Exercise description: Exactly as they appear below, repeat the lines from the one with "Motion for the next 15" through the one with "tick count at", and no others.

= = =

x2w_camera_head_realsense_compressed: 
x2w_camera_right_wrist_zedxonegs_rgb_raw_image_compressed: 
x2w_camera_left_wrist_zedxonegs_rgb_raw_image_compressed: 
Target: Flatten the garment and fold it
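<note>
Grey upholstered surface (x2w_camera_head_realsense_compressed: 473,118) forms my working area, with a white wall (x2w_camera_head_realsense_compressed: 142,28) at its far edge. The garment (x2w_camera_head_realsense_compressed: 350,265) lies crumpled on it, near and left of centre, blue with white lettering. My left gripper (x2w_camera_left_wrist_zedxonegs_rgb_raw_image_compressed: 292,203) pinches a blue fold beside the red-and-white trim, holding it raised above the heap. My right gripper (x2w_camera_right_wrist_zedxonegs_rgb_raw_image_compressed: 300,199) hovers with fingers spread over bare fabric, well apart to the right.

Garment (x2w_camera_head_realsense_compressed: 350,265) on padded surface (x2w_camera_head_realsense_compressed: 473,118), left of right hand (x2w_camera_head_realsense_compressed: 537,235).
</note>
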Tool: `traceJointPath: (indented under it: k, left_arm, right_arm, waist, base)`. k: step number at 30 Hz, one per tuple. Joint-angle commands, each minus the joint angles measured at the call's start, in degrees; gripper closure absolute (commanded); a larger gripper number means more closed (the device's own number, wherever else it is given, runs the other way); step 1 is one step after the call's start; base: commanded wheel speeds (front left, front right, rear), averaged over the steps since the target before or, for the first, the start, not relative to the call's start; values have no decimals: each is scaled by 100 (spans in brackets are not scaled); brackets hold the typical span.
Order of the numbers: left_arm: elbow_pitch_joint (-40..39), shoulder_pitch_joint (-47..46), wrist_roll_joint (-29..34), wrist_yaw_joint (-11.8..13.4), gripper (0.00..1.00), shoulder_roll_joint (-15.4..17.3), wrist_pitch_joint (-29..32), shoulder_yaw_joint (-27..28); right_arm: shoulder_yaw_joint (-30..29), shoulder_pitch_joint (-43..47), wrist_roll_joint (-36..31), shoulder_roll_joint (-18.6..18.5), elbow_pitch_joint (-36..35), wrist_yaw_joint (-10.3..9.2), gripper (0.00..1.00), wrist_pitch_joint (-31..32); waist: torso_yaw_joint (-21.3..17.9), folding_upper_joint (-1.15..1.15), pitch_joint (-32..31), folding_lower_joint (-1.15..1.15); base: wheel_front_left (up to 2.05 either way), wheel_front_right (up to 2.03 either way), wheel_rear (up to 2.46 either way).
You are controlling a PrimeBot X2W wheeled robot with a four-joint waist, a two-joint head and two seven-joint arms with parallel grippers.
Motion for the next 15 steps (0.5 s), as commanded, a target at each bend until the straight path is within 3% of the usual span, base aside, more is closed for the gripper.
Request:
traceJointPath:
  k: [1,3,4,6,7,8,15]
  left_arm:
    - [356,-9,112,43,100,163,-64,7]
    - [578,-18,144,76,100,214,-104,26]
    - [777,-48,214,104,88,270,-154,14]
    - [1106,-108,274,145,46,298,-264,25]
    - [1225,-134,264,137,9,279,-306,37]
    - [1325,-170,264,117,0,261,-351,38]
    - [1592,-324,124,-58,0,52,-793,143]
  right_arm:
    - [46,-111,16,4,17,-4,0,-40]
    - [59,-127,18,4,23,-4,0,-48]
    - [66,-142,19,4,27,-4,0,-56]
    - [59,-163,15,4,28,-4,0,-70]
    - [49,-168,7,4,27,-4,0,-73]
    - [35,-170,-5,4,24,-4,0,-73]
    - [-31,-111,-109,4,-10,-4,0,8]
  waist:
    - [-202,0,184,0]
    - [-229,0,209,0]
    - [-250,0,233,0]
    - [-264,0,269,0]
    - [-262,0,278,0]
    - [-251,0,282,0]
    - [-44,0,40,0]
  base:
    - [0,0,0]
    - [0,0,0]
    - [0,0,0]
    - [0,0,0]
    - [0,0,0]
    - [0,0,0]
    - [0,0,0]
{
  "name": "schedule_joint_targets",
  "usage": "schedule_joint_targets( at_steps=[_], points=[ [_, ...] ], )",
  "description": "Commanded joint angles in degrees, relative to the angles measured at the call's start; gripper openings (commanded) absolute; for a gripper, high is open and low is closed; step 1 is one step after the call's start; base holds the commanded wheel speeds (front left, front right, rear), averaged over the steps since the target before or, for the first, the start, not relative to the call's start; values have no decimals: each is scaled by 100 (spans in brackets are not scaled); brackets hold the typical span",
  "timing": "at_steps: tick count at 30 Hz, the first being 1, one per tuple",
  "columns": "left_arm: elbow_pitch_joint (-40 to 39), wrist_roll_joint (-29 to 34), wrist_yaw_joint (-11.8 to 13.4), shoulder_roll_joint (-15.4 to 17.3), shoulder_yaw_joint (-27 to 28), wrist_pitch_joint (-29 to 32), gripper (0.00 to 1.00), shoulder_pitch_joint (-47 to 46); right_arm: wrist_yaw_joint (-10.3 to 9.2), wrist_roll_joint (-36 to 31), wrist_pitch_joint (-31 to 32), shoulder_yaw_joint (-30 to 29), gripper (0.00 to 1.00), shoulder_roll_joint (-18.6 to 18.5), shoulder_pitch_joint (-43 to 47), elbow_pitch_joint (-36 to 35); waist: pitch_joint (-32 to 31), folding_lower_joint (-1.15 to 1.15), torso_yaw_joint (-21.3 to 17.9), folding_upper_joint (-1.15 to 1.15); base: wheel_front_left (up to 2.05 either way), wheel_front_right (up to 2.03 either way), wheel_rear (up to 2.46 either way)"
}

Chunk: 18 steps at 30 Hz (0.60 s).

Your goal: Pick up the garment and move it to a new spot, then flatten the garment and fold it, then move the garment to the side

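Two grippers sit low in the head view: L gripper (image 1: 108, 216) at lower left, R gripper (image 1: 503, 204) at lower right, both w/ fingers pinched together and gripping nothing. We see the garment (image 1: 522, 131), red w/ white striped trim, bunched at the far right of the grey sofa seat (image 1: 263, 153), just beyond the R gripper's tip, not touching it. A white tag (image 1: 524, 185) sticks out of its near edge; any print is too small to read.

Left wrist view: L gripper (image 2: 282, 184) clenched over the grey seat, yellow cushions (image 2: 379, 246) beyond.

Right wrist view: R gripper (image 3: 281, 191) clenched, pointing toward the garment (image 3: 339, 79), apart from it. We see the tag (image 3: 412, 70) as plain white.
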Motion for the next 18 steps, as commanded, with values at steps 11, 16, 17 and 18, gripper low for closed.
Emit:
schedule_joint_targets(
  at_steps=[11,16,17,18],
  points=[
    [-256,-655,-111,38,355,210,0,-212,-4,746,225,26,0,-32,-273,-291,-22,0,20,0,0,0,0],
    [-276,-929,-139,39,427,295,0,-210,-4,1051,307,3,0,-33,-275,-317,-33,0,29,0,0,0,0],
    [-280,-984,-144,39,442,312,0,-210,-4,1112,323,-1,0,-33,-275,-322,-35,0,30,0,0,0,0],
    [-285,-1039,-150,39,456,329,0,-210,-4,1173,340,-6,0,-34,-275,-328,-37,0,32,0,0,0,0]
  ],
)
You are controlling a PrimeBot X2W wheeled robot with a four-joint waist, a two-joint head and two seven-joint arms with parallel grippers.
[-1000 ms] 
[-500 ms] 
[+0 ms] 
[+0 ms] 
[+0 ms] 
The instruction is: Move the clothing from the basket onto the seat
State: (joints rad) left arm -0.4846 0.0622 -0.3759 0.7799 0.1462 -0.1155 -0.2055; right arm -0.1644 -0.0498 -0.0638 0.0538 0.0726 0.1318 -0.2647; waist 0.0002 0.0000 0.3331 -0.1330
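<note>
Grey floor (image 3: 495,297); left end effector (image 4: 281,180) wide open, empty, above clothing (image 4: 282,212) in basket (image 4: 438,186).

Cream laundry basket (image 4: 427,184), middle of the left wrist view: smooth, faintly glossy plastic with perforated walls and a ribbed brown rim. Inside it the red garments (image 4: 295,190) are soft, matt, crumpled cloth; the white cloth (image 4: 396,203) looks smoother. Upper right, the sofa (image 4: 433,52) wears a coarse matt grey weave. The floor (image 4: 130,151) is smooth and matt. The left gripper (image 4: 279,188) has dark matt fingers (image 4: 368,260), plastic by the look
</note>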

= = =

Result for this exercise:
Motion for the next 15 steps (0.5 s), as commanded, a target at each bend until the straight path is within 3% of the usual span, base aside, more is closed for the gripper.
Request:
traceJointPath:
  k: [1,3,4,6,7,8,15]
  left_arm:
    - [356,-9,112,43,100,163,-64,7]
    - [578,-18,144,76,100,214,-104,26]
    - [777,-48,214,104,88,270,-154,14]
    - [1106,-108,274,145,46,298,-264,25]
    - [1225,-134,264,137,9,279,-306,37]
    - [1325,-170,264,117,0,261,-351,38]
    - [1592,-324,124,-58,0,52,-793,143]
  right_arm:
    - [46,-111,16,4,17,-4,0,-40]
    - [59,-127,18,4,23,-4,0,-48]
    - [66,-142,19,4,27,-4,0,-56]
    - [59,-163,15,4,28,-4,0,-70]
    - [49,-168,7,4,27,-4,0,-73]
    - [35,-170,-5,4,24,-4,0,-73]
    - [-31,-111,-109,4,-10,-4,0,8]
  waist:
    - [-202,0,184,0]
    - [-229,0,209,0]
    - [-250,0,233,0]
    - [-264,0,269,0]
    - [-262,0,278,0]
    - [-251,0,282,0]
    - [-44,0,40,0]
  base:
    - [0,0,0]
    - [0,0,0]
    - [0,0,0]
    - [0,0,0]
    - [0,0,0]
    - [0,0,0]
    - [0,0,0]
{
  "name": "schedule_joint_targets",
  "usage": "schedule_joint_targets( at_steps=[_], points=[ [_, ...] ], )",
  "description": "Commanded joint angles in degrees, relative to the angles measured at the call's start; gripper openings (commanded) absolute; for a gripper, high is open and low is closed; step 1 is one step after the call's start; base holds the commanded wheel speeds (front left, front right, rear), averaged over the steps since the target before or, for the first, the start, not relative to the call's start; values have no decimals: each is scaled by 100 (spans in brackets are not scaled); brackets hold the typical span",
  "timing": "at_steps: tick count at 30 Hz, the first being 1, one per tuple",

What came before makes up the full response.